WHAT TO DO:
Print, exactly and completely, the data that appears below.

PROVIDED MATERIAL:
☆ ☆ ☆ ☆ ☆ ☆ ☆

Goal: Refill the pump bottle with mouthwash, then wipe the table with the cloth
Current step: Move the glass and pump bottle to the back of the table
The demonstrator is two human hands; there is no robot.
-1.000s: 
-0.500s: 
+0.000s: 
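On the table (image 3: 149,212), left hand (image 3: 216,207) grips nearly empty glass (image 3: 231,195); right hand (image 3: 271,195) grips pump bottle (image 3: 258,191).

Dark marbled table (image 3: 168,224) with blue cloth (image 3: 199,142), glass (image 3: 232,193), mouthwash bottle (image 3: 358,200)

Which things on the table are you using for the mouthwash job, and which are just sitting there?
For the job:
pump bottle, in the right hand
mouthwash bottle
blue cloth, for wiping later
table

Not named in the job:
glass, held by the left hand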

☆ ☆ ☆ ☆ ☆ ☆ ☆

COMPLETED TASK:
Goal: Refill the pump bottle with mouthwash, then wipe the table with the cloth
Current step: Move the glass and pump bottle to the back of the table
The demonstrator is two human hands; there is no robot.
-1.000s: 
-0.500s: 
+0.000s: 
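On the table (image 3: 149,212), left hand (image 3: 216,207) grips nearly empty glass (image 3: 231,195); right hand (image 3: 271,195) grips pump bottle (image 3: 258,191).

Dark marbled table (image 3: 168,224) with blue cloth (image 3: 199,142), glass (image 3: 232,193), mouthwash bottle (image 3: 358,200)

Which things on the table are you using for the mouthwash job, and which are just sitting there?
For the job:
pump bottle, in the right hand
mouthwash bottle
blue cloth, for wiping later
table

Not named in the job:
glass, held by the left hand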

With that, the output is done.